What you have to do: Please output the data exactly, without omitting anything.

******

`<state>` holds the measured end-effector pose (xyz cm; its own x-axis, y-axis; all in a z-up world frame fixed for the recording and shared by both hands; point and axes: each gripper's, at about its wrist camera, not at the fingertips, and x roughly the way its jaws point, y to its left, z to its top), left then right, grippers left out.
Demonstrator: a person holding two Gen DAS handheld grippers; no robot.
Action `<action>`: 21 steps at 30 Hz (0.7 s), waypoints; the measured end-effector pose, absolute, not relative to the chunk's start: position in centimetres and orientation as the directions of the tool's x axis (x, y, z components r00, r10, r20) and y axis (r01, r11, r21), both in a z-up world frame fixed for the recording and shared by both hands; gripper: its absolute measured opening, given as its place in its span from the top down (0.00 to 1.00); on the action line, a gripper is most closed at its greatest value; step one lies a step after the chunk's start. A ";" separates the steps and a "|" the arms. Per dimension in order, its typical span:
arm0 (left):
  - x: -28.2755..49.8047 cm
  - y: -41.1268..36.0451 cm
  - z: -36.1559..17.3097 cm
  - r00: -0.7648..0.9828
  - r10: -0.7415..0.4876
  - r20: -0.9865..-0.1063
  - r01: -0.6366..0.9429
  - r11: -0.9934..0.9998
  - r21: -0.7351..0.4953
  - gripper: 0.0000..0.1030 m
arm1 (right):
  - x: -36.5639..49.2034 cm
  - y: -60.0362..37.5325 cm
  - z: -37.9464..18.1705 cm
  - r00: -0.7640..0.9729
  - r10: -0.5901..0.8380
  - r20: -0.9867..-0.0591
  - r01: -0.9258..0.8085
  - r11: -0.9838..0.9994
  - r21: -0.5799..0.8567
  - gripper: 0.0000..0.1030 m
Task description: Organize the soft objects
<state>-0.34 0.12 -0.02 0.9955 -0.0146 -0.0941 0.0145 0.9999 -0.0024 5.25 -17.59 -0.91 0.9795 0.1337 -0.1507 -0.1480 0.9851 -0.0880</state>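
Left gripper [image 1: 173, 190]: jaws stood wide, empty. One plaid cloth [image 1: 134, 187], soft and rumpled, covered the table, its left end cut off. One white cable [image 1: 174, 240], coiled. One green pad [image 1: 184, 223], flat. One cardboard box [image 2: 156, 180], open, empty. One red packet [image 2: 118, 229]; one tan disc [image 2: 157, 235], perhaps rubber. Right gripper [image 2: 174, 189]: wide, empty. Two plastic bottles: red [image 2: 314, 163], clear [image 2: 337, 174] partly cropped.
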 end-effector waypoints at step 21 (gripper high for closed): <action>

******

Answer box:
`<state>` holds the measured end-effector pose (xyz cm; its own x-axis, y-axis; all in a z-up world frame fixed for the recording and shared by both hands; point and axes: each gripper's, at about its wrist camera, not at the fingertips, and x roughly the way its jaws point, y to its left, z to its top), left then right, grippers left out.
Demonstrator: a person holding two Gen DAS handheld grippers; no robot.
Action `<action>`: 21 steps at 30 Hz (0.7 s), waypoints; the measured end-effector pose, absolute, not relative to the chunk's start: position in centimetres and orientation as the directions of the tool's x axis (x, y, z components r00, r10, r20) and y axis (r01, r11, r21), both in a z-up world frame fixed for the recording and shared by both hands; gripper: its absolute measured opening, given as its place in its span from the top down (0.00 to 1.00); on the action line, a gripper is most closed at its greatest value; step one lies a step after the chunk's start. A ";" separates the steps and a "|" the arms. Per dimension in order, its typical span:
arm0 (left):
  - x: -28.2755..49.8047 cm
  - y: -41.1268..36.0451 cm
  - z: -36.1559..17.3097 cm
  - r00: -0.7648..0.9828
  - r10: -0.7415..0.4876
  - r20: -0.9865..-0.1063
  - r01: -0.6366..0.9429
  - r11: -0.9934..0.9998
  - r21: -0.7351..0.4953
  - gripper: 0.0000..0.1030 m
arm1 (right):
  - x: -36.5639..49.2034 cm
  - y: -60.0362..37.5325 cm
  - z: -37.9464..18.1705 cm
  - r00: -0.7640..0.9729
  - r10: -0.5901..0.8380
  - r20: -0.9867..-0.0591
  - r01: -0.9258..0.8085
  - r11: -0.9838..0.9994
  - r21: -0.5799..0.8567
  - gripper: 0.0000..0.1030 m
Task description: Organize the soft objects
<state>-0.34 0.12 -0.02 0.9955 -0.0146 -0.0941 0.0145 0.9999 -0.0024 5.25 -17.59 -0.91 0.9795 0.1337 -0.1507 -0.1480 0.9851 -0.0880</state>
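Left gripper [image 1: 173, 190]: jaws stood wide, empty. One plaid cloth [image 1: 134, 187], soft and rumpled, covered the table, its left end cut off. One white cable [image 1: 174, 240], coiled. One green pad [image 1: 184, 223], flat. One cardboard box [image 2: 156, 180], open, empty. One red packet [image 2: 118, 229]; one tan disc [image 2: 157, 235], perhaps rubber. Right gripper [image 2: 174, 189]: wide, empty. Two plastic bottles: red [image 2: 314, 163], clear [image 2: 337, 174] partly cropped.
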 end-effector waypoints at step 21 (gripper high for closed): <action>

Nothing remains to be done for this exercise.